Question
Write 2 FULL page DOUBLE spaced (font size 11) in response to the Eye of the Storm Jane Elliot Eye Color Exercise. Talk about the exercise with the kids, adults, and then write your reactions/response. Add text information that applies to this and Sociology for your citations, as well as the film.
1. Use the text as a reference to some term/concepts that relate
2. Use the film as a resource as well.
https://www.pbs.org/wgbh/frontline/film/class-divided/
Solution
The Blue-Eyes and Brown-Eyes Experiment
Jane Elliott, a worldwide famous schoolteacher, educator and antiracism activist applied the minimal group paradigm to carry out an experiment to educate her learners about discrimination. This happened soon after the assassination of Martin Luther King which was a big shock to Jane Elliott and the entire nation. The experiment was aimed at showing students that a randomly established disparity could divide them and encourage hatred towards each other. The minimal group paradigm used by Elliot has ever since been applied in social psychology methodologies and it is through the establishment of differences between subjects that enables an individual to split them into distinct groups. As Elliot’s exercise played a vital role in the development of social psychology, this essay will focus on the happenings of the experiment as and its consequences
Elliott divides the students according to their eye color as presented in the video then does the exercise with her students in their classroom which indicates that people who have brown eyes are better than those whose eyes are blue in color. She further tells students with brown eyes to fasten construction paper armbands on students with blue eyes. Both basic and subjective examples have been used to stress that students with brown eyes are better although this surprises the students, they do not argue much which enables her to successfully create the two groups. Students with brown eyes are the majority in the room and hence they feel superior since they have support from their teacher. They also apply power over students with blue eyes after they introduce armbands on them. While the students with blue eyes, on the other hand, are smaller in number, Elliot argues that they are less clean and intelligent (Blue-Eyes / Brown-Eyes: An Exercise in Racism). Despite being the minimal group, the authority is against them and as a result they feel much discriminated.
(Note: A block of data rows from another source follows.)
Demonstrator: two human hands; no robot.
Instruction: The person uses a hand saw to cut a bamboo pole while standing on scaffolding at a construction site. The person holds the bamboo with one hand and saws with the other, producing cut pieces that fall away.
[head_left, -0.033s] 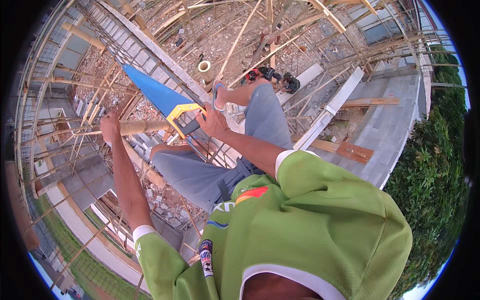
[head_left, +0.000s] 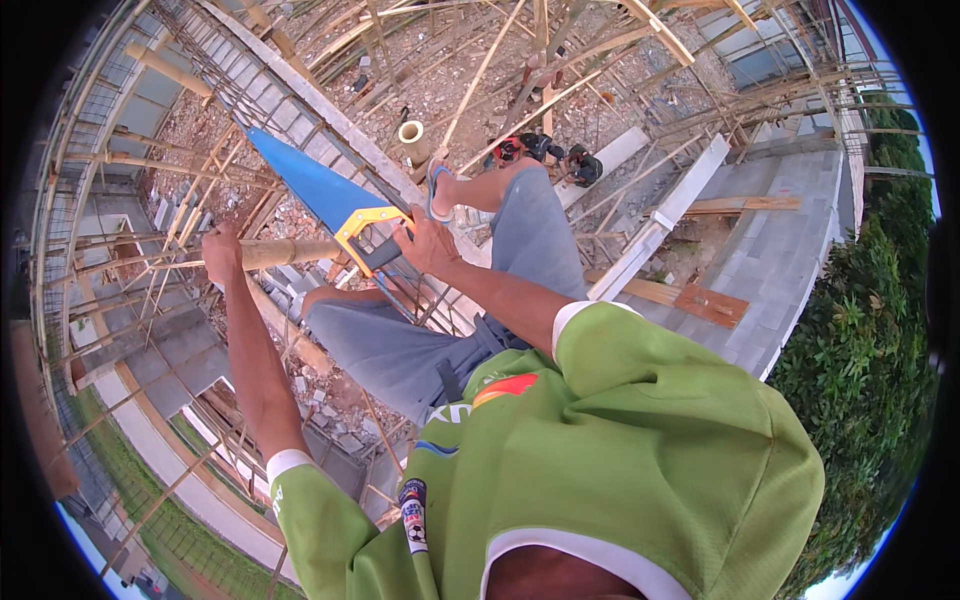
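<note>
In the head view, the right hand [head_left: 428, 248] is closed around the handle of a saw [head_left: 310, 182], whose blue blade points away to the upper left. The left hand [head_left: 222, 254] is curled tight at the left end of a bamboo pole [head_left: 285, 253]; the pole's other end appears beside the saw's yellow grip, though I cannot tell if they touch. A sandalled foot [head_left: 440, 190] rests beyond the right hand, near a pale upright pipe [head_left: 412, 145].
</note>
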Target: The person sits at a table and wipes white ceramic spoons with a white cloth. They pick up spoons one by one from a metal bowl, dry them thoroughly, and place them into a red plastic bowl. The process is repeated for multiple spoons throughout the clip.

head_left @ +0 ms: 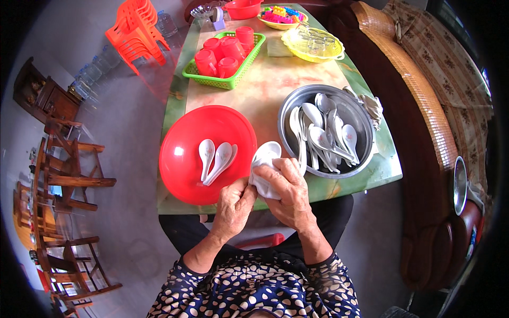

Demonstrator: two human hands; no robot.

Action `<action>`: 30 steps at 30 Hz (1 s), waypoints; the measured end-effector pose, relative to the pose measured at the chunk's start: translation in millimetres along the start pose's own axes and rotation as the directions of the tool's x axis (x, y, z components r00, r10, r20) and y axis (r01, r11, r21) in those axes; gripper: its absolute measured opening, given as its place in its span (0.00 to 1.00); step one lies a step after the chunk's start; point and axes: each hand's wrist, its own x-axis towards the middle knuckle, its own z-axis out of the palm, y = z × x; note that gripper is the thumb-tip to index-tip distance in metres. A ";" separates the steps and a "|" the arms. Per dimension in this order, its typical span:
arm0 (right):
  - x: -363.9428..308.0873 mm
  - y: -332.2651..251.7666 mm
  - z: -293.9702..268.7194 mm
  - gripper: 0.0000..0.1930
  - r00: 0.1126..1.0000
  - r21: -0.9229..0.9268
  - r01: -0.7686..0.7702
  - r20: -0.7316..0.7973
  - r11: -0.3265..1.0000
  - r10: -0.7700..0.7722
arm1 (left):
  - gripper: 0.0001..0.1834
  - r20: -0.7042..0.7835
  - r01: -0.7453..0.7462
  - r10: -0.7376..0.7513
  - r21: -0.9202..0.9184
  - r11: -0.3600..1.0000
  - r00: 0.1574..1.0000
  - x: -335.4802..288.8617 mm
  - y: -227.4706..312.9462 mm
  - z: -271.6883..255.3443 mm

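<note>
You held one white spoon just right of the red basin, its bowl pointing away from you. Your right hand was closed snugly on one white cloth around it, while your left hand pinched narrowly at its lower end (the handle itself was hidden). Three other spoons lay inside the red basin. Right of the red basin, one metal basin held piled spoons, too overlapped to count. Beyond the red basin, one green basket carried at least five red cups.
</note>
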 end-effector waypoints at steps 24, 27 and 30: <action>-2.6 7.4 -3.0 0.24 0.984 0.206 -0.099 0.163 0.974 0.065 | 0.08 -0.068 -0.021 0.020 -0.011 1.000 0.998 2.4 -11.3 4.6; 0.0 8.8 -0.2 0.24 0.995 0.135 -0.043 0.092 0.990 0.031 | 0.08 -0.041 -0.020 0.022 0.049 0.999 0.999 1.3 -8.2 3.8; 4.4 12.5 13.5 0.24 0.990 -0.056 0.055 -0.125 0.997 -0.061 | 0.08 -0.019 -0.027 0.029 0.064 0.998 0.999 2.3 -6.9 2.9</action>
The outcome of the minimal group of students displays the evidence of discrimination immediately. For example, a minor difference such as eye color identified and established by someone in the authority figure causes a division between students where children with brown eyes begin to behave in a mean and aggressive manner towards the other group. Over the course of this exercise, division between the two groups is intensified to an extent of physical violence among children (Elliott 108). They argue, hate each other and sometimes fight due to the differences in eye color. The next day, Elliot gets the same results after reversing the group and telling the children that those who have brown eyes are inferior.
The video also features how Elliott goes ahead to conduct the same exercise on adult group through a workshop performed in Britain. As displayed in the video, she divides the participants depending with the eye color where employees with brown eyes enjoy majority status as those with blue eyes are isolated, treated cruelly and are under surveillance (Blue-Eyes / Brown-Eyes: An Exercise in Racism). The main aim of this exercise is to replicate the chauvinistic apartheid regime in which the adults’ responses to the brown-eye, blue-eye exercise are the same as those displayed by the students.
Personal Response
Elliott’s exercise is a true representation of those social groups that discriminate against each other due to culture, religion or ethnicity. Such differences promote hate and war among people especially if they are caused by those in authority. From the video, we see a child from blue-eyes group who explains what it feels to be discriminated against such as the feeling of quitting the school reveals the pain this child was going through. Elliott’s paradigm helps modern societies to understand problems associated with discrimination. An increase in migration opens opportunities for people from different social backgrounds to interact with each other and encourage conflict. People who are already established in a given place would always feel intimidated by new immigrants and as a result they create divisions of superiority and inferiority which leads to racial discrimination and sometimes to terrorism. Therefore, encouraging a discrimination free society helps people appreciate each other as the children feels good about each other at the end of the exercise.
Work Cited
Elliott, Jane. A Collar in My Pocket: The Blue-Eyes, Brown-Eyes Exercise. CreateSpace Independent, 2016. Print.
Elliott, Jane. “Blue-Eyes / Brown-Eyes: An Exercise in Racism.” You Tube, September 22, 2014, www.pbs.org/wgbh/frontline/film/class-divided.